Speaking during his weekly show on WNYC radio, de Blasio said, “I don't accept the notion of this lawsuit for a variety of reasons. This is not about race. This is about a system that is now outmoded, and has inconsistencies and a lack of transparencies that have to be addressed.”
Frustrated by decades of political inaction on the issue, a group calling itself Tax Equity Now New York has filed a class-action lawsuit, claiming the city’s property tax system favors white homeowners. The group, which includes the Black Institute, the NAACP, and major landlords and developers, contends that the caps on assessments of single-family homes discriminate against members of minorities who own property in lower-incomes areas.

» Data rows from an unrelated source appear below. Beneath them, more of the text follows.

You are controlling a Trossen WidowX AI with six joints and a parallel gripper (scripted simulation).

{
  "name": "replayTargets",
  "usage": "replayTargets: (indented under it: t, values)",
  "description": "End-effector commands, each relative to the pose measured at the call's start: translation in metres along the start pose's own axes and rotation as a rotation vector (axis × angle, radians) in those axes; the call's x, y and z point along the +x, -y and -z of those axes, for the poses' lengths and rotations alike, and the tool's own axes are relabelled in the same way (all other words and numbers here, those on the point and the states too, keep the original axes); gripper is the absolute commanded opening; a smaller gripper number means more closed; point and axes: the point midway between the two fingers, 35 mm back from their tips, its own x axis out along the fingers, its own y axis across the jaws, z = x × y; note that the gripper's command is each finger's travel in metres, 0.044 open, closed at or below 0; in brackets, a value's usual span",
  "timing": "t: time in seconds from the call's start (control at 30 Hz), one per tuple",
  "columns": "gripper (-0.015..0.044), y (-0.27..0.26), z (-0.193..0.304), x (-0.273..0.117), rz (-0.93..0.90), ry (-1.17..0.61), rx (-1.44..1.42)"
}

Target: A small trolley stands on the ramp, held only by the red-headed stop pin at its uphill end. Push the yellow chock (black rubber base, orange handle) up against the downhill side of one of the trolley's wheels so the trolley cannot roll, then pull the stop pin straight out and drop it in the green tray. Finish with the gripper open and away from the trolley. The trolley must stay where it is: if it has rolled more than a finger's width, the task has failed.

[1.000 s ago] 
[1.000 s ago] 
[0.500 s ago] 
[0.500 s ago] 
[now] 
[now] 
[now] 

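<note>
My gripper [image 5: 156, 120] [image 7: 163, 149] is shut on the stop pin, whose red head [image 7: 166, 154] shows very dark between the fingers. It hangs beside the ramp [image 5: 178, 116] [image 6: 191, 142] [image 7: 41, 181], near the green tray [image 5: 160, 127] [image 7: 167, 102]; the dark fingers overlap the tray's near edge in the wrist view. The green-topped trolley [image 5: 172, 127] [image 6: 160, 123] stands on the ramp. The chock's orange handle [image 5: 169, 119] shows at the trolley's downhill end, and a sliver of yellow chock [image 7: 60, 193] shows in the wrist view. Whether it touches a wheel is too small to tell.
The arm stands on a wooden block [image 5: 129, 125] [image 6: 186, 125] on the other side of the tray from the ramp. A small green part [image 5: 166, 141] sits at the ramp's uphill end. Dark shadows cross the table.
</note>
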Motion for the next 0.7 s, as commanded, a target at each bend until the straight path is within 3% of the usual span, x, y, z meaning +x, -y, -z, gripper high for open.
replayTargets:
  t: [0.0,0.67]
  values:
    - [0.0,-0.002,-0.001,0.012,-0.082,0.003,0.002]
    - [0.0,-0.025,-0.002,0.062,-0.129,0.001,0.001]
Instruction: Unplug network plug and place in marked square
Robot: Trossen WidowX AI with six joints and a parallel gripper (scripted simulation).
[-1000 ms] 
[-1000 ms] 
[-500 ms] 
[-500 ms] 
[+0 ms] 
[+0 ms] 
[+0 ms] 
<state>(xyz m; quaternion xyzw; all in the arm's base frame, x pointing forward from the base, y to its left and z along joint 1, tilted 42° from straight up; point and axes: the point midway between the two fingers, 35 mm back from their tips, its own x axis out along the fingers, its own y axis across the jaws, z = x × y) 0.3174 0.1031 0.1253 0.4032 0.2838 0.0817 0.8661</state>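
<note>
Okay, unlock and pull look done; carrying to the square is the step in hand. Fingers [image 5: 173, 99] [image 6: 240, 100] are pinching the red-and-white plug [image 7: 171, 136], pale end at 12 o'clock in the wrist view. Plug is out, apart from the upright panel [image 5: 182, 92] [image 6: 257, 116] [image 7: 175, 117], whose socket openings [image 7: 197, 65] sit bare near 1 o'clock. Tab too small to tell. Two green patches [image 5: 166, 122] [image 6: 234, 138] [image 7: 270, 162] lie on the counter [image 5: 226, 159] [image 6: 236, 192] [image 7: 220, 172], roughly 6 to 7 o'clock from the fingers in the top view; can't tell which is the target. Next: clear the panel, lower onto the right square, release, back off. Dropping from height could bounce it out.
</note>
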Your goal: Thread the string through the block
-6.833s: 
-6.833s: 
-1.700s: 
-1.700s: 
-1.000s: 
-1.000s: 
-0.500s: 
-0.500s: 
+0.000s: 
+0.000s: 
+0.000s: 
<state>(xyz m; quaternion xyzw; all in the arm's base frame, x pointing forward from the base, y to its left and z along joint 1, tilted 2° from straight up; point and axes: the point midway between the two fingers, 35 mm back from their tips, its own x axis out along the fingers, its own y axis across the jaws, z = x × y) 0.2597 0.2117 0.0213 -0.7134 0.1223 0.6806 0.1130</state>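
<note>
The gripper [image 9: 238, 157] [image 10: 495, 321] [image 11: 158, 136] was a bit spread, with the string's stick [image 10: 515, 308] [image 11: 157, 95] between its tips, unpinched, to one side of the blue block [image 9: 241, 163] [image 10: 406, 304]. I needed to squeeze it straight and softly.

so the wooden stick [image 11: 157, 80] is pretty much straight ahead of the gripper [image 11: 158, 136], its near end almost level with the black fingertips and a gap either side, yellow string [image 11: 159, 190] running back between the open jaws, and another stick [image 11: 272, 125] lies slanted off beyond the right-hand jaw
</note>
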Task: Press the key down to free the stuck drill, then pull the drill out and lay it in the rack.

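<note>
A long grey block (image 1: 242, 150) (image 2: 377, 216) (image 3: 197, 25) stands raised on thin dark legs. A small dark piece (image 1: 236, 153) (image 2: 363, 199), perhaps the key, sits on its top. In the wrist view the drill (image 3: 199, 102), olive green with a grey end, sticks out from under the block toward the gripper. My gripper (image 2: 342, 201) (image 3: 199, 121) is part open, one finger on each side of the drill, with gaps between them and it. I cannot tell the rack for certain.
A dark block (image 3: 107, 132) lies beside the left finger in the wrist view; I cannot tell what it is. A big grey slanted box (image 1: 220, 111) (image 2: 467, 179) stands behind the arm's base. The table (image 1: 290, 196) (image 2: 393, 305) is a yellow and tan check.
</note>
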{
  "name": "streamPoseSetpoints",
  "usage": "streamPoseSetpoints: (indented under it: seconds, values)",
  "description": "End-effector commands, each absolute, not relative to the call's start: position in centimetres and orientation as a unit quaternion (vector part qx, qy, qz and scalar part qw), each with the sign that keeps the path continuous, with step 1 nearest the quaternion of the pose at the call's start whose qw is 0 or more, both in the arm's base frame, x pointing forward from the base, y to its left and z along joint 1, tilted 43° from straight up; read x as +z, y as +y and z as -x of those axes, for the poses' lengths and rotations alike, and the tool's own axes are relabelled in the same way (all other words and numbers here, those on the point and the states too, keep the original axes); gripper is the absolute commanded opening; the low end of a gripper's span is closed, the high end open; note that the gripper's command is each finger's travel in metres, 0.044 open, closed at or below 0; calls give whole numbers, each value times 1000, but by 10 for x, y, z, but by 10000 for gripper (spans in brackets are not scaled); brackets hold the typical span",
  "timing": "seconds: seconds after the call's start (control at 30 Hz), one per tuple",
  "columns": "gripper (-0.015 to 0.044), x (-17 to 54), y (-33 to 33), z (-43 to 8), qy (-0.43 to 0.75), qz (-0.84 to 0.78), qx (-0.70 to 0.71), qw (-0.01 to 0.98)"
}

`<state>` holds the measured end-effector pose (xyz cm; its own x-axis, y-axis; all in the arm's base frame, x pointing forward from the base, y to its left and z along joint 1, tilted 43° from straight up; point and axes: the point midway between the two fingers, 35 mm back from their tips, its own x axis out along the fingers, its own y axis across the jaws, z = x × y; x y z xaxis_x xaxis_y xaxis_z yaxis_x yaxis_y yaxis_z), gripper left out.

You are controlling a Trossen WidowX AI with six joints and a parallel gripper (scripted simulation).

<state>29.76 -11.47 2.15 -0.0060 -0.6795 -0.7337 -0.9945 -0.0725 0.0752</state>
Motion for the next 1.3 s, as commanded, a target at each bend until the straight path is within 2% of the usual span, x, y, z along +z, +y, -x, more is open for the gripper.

Statutes bar the city from raising assessments on one- to three-family homes by more than 6 percent in a year and 20 percent over five years. The mayor himself owns two homes in Park Slope, a gentrified area of row houses that benefits enormously from the present system, as the real property values have vastly outpaced the city's ability to charge more in taxes. As Crain’s reports, the mayor has promised to address the matter through legal reforms should he win a second term. Yes, and he promised to address the matter before he won a first term – and so far has done nothing.
De Blasio argues that legislators, not the courts, should tackle tax reform. “There is an inequality that needs to be addressed,” he said. “But it should be done in the full light of a public process, and then openly in a legislative process. That is how we should make our laws."
The biggest losers under the current system are renters, who essentially have their landlord’s property taxes baked into their rent, followed by the owners of co-op and condo apartments. Combined, these three groups account for less than a quarter of the city’s residential market value but pay 37 percent of the real estate taxes.